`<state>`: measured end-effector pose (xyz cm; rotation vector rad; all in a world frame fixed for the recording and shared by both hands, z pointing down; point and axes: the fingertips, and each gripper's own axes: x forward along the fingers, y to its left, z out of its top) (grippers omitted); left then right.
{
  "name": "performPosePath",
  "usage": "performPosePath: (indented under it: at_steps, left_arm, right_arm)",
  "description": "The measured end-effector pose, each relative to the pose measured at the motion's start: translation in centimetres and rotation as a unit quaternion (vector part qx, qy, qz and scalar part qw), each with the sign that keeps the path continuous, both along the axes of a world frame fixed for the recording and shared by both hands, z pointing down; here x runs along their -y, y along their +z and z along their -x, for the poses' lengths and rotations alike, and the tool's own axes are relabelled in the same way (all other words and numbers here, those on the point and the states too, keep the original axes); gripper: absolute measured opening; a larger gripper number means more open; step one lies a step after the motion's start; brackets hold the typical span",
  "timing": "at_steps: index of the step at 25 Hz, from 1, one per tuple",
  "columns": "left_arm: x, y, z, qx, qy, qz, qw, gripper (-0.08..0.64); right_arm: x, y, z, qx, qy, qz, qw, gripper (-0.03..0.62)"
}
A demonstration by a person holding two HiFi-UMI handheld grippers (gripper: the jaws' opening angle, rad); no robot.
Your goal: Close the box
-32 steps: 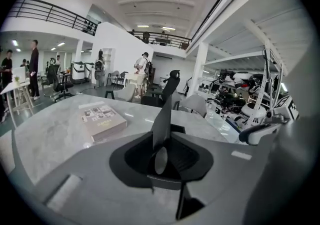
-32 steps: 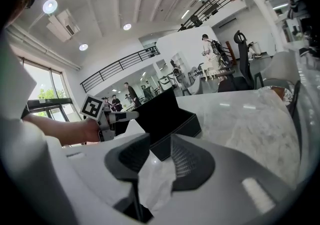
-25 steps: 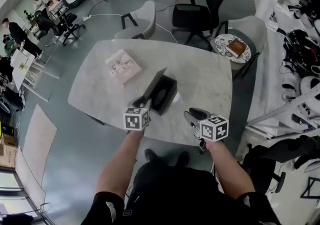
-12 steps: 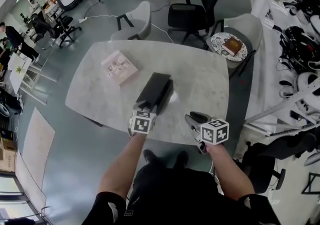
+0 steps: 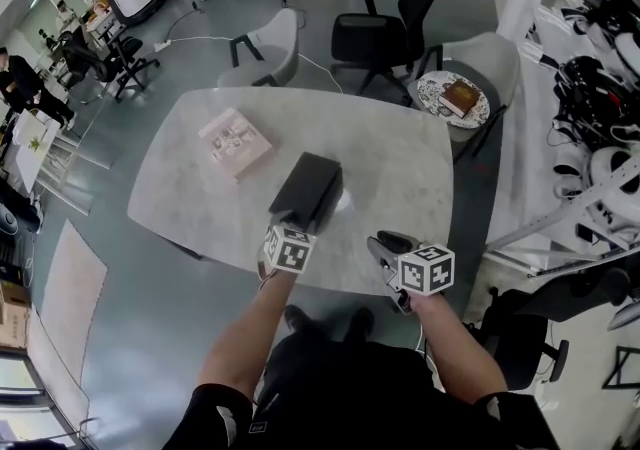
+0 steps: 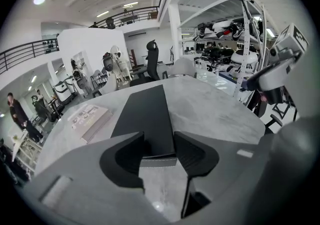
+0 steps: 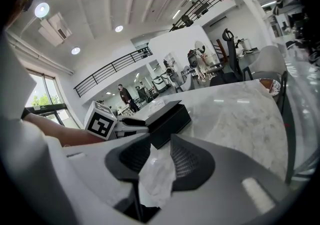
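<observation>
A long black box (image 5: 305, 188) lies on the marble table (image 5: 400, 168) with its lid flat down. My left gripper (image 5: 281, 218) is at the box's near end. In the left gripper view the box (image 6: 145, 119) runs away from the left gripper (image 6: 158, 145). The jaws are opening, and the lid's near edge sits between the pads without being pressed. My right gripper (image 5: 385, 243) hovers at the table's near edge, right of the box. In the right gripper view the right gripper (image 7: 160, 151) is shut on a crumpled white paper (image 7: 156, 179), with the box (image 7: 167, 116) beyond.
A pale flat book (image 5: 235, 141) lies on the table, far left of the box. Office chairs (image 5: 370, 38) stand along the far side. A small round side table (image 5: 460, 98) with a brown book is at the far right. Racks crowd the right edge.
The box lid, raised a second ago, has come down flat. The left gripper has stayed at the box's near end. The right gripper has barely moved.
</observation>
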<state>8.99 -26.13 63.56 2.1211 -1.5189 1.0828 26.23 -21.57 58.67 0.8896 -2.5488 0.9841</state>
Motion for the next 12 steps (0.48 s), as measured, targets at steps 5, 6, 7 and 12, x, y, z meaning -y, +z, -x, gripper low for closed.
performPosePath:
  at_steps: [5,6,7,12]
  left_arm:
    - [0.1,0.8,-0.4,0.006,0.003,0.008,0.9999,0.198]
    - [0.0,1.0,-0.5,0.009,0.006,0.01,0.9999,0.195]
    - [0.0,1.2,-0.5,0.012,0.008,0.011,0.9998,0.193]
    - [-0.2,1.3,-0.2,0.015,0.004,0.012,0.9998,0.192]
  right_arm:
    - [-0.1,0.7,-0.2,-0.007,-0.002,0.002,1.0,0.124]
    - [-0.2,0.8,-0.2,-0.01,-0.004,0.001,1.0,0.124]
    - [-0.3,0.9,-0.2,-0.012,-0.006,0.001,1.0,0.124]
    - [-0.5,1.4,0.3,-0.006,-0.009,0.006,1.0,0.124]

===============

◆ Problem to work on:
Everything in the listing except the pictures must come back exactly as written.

◆ Answer for this exercise:
`<state>`: measured end-effector pose (xyz cm; rotation vector rad; all in a world frame fixed for the recording and shared by both hands, z pointing down; point and axes: the fingertips, and each gripper's own axes: x forward along the fingers, y to its left, z out of its top) (grippers omitted); left then right.
{
  "name": "performPosePath",
  "usage": "performPosePath: (indented under it: at_steps, left_arm, right_arm)",
  "description": "The measured end-effector pose, each relative to the pose measured at the motion's start: translation in centimetres and rotation as a unit quaternion (vector part qx, qy, qz and scalar part qw), each with the sign that keeps the path continuous, both along the axes of a world frame fixed for the recording and shared by both hands, z pointing down; here x runs along their -y, y along their +z and z along their -x, for the poses' lengths and rotations alike, and the tool's own axes are relabelled in the same way (all other words and numbers here, those on the point and the states too, keep the original axes); gripper: absolute measured opening; a larger gripper number means more open; step one lies a step after the motion's start; brackets hold the typical span",
  "timing": "at_steps: index of the step at 25 Hz, from 1, one per tuple",
  "columns": "left_arm: x, y, z, qx, qy, qz, qw, gripper (-0.08..0.64); right_arm: x, y, z, qx, qy, qz, qw, gripper (-0.03..0.62)"
}
A demonstration by a person holding two HiFi-UMI handheld grippers (gripper: the jaws' opening angle, rad); no robot.
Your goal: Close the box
-32 steps: 
-32 steps: 
-25 steps: 
-12 steps: 
+0 steps: 
+0 steps: 
+0 steps: 
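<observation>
A long black box (image 5: 305, 188) lies on the marble table (image 5: 400, 168) with its lid flat down. My left gripper (image 5: 281, 218) is at the box's near end. In the left gripper view the box (image 6: 145, 119) runs away from the left gripper (image 6: 158, 145). The jaws are opening, and the lid's near edge sits between the pads without being pressed. My right gripper (image 5: 385, 243) hovers at the table's near edge, right of the box. In the right gripper view the right gripper (image 7: 160, 151) is shut on a crumpled white paper (image 7: 156, 179), with the box (image 7: 167, 116) beyond.
A pale flat book (image 5: 235, 141) lies on the table, far left of the box. Office chairs (image 5: 370, 38) stand along the far side. A small round side table (image 5: 460, 98) with a brown book is at the far right. Racks crowd the right edge.
The box lid, raised a second ago, has come down flat. The left gripper has stayed at the box's near end. The right gripper has barely moved.
</observation>
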<state>8.99 -26.13 63.56 2.1211 -1.5189 1.0828 26.23 -21.57 58.67 0.8896 -2.5488 0.9841</state>
Motion for the next 12 steps (0.48 s), as measured, targets at steps 5, 6, 7 and 12, x, y, z meaning -y, +z, -x, gripper low for closed.
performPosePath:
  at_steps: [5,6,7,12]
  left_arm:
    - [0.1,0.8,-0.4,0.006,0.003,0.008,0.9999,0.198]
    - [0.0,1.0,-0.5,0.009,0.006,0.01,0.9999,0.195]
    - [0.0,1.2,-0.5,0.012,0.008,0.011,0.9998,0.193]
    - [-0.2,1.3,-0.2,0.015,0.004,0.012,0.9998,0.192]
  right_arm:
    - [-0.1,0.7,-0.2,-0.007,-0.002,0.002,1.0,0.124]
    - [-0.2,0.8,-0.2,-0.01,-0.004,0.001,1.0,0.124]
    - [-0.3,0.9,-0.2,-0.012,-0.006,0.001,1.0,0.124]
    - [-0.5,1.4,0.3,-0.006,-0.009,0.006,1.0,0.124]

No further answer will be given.